● WHAT IS EXPECTED:
Your response to the data below should hold nothing except the lines from the one containing "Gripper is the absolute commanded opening" down to the one containing "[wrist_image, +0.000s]", reproduced exactly and without pictures.

Saved entries
────────────────────

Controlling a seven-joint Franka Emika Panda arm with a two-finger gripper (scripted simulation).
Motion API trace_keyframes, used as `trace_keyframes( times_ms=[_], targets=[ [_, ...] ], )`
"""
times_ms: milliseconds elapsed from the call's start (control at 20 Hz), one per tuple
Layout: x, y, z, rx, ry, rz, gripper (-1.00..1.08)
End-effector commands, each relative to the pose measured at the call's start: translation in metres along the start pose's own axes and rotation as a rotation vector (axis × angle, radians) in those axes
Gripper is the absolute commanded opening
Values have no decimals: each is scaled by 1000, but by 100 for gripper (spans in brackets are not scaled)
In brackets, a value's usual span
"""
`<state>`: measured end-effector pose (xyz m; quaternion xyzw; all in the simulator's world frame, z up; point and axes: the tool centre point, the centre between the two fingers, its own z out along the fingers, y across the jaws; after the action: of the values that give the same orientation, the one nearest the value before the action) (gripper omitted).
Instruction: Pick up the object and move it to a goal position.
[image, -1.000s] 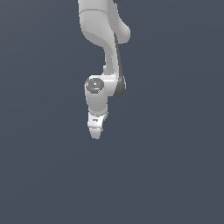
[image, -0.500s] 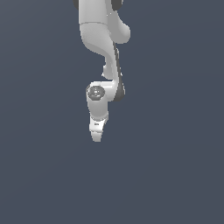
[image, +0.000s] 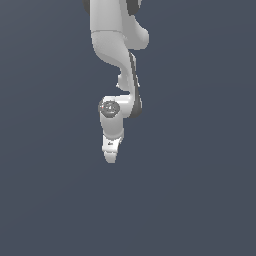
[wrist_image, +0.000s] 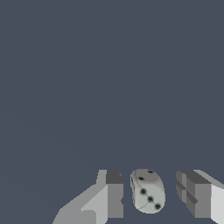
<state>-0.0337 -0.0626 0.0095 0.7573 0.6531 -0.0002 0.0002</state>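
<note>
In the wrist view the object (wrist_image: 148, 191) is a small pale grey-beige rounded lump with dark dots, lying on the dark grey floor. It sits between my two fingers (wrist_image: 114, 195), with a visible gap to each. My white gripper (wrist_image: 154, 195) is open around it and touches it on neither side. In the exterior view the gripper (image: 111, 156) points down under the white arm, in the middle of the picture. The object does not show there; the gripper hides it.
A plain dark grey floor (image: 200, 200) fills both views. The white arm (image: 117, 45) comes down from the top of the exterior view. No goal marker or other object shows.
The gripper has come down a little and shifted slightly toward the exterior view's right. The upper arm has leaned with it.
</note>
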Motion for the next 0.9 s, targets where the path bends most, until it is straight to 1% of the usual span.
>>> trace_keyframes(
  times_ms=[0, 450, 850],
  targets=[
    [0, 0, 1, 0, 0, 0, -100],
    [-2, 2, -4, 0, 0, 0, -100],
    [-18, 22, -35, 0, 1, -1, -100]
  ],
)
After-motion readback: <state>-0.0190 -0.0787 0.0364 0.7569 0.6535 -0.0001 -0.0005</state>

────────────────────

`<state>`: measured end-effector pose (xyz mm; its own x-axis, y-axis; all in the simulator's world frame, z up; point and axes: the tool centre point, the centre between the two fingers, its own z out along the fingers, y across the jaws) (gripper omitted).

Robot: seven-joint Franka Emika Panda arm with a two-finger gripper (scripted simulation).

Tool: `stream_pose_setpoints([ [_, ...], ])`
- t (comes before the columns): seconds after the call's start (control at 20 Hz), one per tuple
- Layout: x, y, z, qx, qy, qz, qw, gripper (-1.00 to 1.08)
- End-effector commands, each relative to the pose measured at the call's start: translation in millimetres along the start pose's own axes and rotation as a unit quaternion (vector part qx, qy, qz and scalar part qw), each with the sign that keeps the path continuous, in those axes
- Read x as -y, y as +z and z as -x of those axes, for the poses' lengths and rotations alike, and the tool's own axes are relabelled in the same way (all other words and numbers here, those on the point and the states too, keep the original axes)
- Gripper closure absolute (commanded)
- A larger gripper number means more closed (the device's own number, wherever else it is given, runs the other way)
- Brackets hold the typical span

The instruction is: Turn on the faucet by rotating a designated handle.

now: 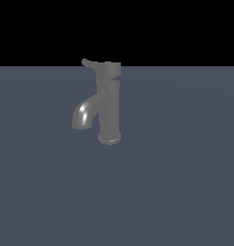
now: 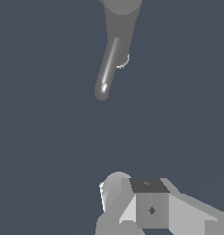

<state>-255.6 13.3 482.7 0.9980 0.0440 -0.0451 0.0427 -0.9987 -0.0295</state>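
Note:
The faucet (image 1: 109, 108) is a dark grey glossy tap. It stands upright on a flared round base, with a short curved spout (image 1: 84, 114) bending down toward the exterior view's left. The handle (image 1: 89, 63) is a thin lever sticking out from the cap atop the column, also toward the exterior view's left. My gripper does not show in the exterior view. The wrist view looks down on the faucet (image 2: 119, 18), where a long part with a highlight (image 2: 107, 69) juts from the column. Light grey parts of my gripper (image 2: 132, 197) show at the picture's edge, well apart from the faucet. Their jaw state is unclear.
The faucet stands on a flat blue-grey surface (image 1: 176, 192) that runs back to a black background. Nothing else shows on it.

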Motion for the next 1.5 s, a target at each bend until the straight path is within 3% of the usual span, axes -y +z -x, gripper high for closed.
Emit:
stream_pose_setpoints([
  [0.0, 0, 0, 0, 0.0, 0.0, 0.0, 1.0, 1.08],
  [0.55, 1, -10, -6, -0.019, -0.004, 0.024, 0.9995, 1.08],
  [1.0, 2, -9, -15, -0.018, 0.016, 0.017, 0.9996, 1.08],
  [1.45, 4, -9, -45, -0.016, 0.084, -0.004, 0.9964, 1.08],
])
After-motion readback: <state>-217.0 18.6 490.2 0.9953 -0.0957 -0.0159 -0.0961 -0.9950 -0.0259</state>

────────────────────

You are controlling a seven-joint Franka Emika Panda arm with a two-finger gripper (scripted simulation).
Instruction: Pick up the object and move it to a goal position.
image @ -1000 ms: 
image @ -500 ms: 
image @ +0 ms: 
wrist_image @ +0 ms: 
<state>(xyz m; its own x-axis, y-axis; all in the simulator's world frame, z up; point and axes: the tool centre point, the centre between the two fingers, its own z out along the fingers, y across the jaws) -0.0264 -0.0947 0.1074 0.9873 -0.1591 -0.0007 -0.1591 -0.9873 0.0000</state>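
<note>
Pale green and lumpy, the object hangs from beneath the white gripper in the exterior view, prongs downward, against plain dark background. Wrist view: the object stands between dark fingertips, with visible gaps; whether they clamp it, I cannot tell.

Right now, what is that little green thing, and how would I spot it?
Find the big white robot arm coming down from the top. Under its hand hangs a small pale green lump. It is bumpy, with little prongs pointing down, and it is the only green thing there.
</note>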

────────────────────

● OUTPUT OF THE EXERCISE:
Gripper is the absolute commanded opening
Values have no decimals: each is scaled by 1000, but by 100 for gripper (spans in brackets are not scaled)
In brackets, a value's usual span
"""
`<state>`: measured end-effector pose (xyz m; quaternion xyzw; all in the simulator's world frame, z up; point and axes: the tool centre point, the centre between the two fingers, its own z out along the fingers, y across the jaws; after the action: of the values that give the same orientation, the one nearest the value before the action) (gripper omitted).
Instruction: Pick up the object and move it to a goal position.
[image, -1.000s] 
[image, -0.500s] 
[image, +0.000s] 
[wrist_image, +0.000s] 

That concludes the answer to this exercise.